Between these three sections are two sections of adversity (verse 4 and verses 6-8) that state adversity’s inability to take away the blessings of the righteous. Even in the darkness light dawns for the upright. The righteous man will not be shaken. He will not be afraid. He will be remembered forever. He will look in triumph on all his foes.
As we ponder this psalm, we are reminded that righteousness is like a two-sided coin. On the one side, those who fear the LORD are given a righteousness which is not their own. They are forgiven and declared righteous. The LORD has made us righteous through the work of his hands, through the life, death, and resurrection of his Son, the holy one of God.
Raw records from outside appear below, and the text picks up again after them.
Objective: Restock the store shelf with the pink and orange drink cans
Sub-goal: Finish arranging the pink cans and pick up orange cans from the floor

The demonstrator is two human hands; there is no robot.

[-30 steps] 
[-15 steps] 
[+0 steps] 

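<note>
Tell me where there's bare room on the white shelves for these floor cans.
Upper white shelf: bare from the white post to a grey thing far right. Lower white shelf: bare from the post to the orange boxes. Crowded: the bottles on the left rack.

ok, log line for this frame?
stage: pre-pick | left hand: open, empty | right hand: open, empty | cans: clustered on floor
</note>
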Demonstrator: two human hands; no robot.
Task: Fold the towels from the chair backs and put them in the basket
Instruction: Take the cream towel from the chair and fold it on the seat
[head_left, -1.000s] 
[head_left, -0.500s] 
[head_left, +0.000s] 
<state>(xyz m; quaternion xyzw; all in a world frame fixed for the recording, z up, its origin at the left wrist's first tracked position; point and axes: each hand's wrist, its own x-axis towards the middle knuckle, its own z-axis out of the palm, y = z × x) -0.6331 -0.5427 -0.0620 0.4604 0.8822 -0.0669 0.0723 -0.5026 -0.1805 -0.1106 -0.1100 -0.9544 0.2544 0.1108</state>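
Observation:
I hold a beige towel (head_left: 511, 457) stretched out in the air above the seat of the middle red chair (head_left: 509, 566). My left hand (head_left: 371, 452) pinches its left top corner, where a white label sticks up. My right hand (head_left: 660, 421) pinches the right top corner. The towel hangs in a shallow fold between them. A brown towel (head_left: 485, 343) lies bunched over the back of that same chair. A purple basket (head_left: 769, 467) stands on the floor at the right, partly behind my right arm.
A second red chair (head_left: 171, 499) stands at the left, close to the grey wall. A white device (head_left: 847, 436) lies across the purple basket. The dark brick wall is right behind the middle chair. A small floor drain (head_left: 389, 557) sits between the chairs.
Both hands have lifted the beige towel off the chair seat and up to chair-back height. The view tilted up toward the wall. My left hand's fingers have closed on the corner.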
The robe of righteousness that God has place upon his people is the righteousness of the Lord Jesus Christ.
The other side of the coin is also exciting: The LORD calls us to live a life of righteousness, grace, and compassion—reflecting his character.
How can such a thing be possible in sinners like us? Only by His Word and by His Spirit. As we ponder and marvel at the great works of the LORD, the Holy Spirit motivates, equips, and empowers us to be and live like him. The LORD who exerted his mighty power to raise our Savior from the dead uses his power daily to raise us up “to live before God in righteousness and purity forever” (Fourth of Baptism).
We celebrate our “passive righteousness” (given freely as a gift through faith) by our “active righteousness” (faith expressing itself in love). In this way, we thank God for his eternal grace and show ourselves to be brothers of Christ and children of our heavenly Father.
Psalms 111 and 112 help us to ponder the amazing works God—for us and in us.
Brothers, we are ministers of the Word who preach the wonders of God by what we say (preaching and teaching) and by how we live (wise and godly living). Godly pastors are great blessings to God’s people. But who is equal to such a task? “Lord, have mercy on us all. Make your light to shine in us and through us. When others look at us, may they see you.”